Quanto ao primeiro aspecto, tem-se que a pandemia do coronavírus não pode ser tratada, enfrentada e resolvida com o estabelecimento de uma normalidade socioeconômica que não existe e que não tem condições de sustentar-se. Recusar-se a promover e a planejar o isolamento social, seja em termos de redução das atividades socioeconômicas, seja no que se refere aos cuidados profiláticos, seja no que diz respeito à vacinação em massa, é estúpido, maldoso e ineficiente, porque permitirá a ocorrência constante de ciclos de contaminação viral cada vez mais agudos e, portanto, a impossibilidade de assumir-se, promover-se e implantar-se a normalidade socioeconômica. Não ter consciência dessa situação ou recusar-se a assumi-la nos leva exatamente ao fundo do poço socioeconômico. E, ademais, sem vacinação em massa, NUNCA voltaremos a uma normalidade socioeconômica mínima. É fato científico, técnico e mesmo legal.

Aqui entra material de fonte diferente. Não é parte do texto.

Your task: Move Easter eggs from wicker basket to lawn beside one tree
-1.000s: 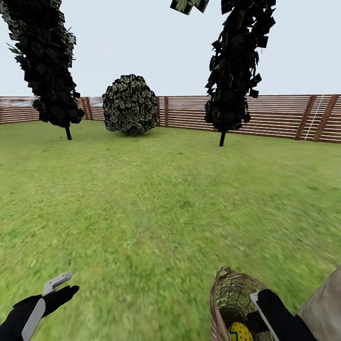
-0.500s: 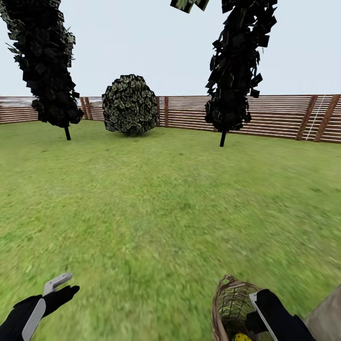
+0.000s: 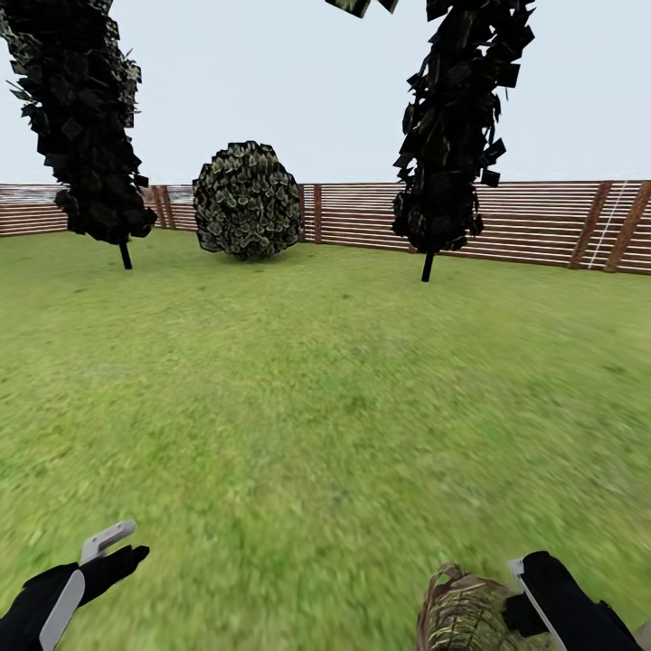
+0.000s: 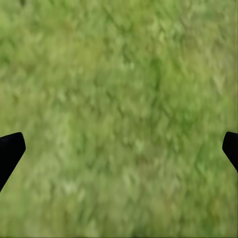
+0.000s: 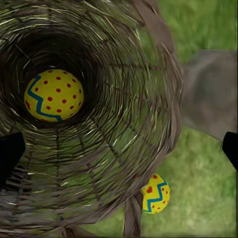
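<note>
In the right wrist view I look down into the brown wicker basket (image 5: 124,124). One yellow Easter egg (image 5: 53,95) with red dots and a blue zigzag lies on its bottom. A second Easter egg (image 5: 156,193) lies on the lawn (image 5: 208,198) just outside the basket wall, near a grey-brown tree trunk (image 5: 208,94). My right gripper (image 5: 119,151) hangs open over the basket mouth, holding nothing. In the head view the basket (image 3: 466,615) and right gripper (image 3: 533,588) sit at the bottom edge. My left gripper (image 3: 116,547) is open over bare grass (image 4: 119,99).
Wide lawn (image 3: 325,389) stretches ahead to a brown slatted fence (image 3: 533,221). Two dark narrow cypress-like trees (image 3: 90,117) (image 3: 452,136) and a round leafy bush (image 3: 249,201) stand along the fence.
In the head view the basket and right gripper have slid down and to the right, and the egg inside the basket has dropped out of that picture. The left gripper holds its place.
</note>
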You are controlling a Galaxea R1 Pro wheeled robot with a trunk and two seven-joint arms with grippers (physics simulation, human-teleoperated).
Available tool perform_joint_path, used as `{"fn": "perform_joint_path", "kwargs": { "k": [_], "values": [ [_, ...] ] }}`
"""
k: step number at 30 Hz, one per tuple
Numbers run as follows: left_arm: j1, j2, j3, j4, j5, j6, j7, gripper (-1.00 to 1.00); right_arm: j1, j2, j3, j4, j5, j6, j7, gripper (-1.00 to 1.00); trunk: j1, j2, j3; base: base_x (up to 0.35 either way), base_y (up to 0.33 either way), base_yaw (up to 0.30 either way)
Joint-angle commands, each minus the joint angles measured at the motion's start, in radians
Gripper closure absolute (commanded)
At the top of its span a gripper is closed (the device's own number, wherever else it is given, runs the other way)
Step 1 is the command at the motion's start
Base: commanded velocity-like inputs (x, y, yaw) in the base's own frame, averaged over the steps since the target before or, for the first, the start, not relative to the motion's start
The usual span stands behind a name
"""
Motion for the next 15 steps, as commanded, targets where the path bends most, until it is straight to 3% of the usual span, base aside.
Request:
{"fn": "perform_joint_path", "kwargs": {
  "k": [1, 10, 15],
  "values": [
    [-0.001, -0.001, 0.003, -0.001, 0.001, 0.006, -0.004, -1.0, 0.0, -0.006, 0.004, -0.001, 0.009, 0.004, 0.01, -1.0, 0.0, 0.0, -0.001, 0.163, 0.0, 0.0],
    [-0.001, -0.003, 0.003, -0.001, 0.003, 0.006, -0.004, -1.0, 0.0, -0.001, 0.013, -0.001, 0.01, 0.004, 0.0, -1.0, 0.0, 0.0, -0.001, 0.082, 0.014, 0.0],
    [-0.001, -0.002, 0.003, -0.001, 0.003, 0.006, -0.004, -1.0, 0.0, 0.007, 0.015, -0.001, 0.012, 0.004, 0.0, -1.0, 0.0, 0.0, -0.001, 0.045, 0.267, 0.0]
  ]
}}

Quanto ao segundo aspecto, tem-se que seu apelo a saídas antissistêmicas e sua ameaça permanente aos demais poderes, mormente ao Supremo Tribunal Federal, responsável por controle de constitucionalidade, simplesmente implicam no solapamento do Estado democrático de direito e no fomento e na implementação – especialmente nas forças sociopolíticas retrógradas que apoiam o presidente e das quais ele faz parte – de uma derrubada das próprias instituições, de uma deslegitimação e de uma anulação do judiciário e do legislativo, ou seja, criam um ambiente de caos político e de infralegalidade. Aqui, ninguém está seguro, e certamente investimentos da iniciativa privada não estão seguros (e não vão ocorrer).

O que se vê, de todo modo, é que Jair Messias Bolsonaro é espontaneísta inclusive no que se refere à pandemia do coronavírus. A solução para ela é exatamente reconhecermos que não há solução, que temos de voltar ao trabalho e à vida normal, inclusive sem máscara e promovendo aglomerações, como se nada fosse – sermos machos, deixarmos de sermos maricas, eis a solução genial e inovadora de nosso mestre de pensamento, o presidente Jair Messias Bolsonaro. Ou seja, incompetência, inépcia e maldade no mais algo grau possível. Precisamos aprender com os Estados Unidos e com Israel: investimento público, isolamento social, educação sanitária e, finalmente, vacinação em massa são os únicos instrumentos possíveis para a volta à normalidade. E, com isso, de que é o protagonismo público nesses eixos estruturais que nos colocará no domínio da situação.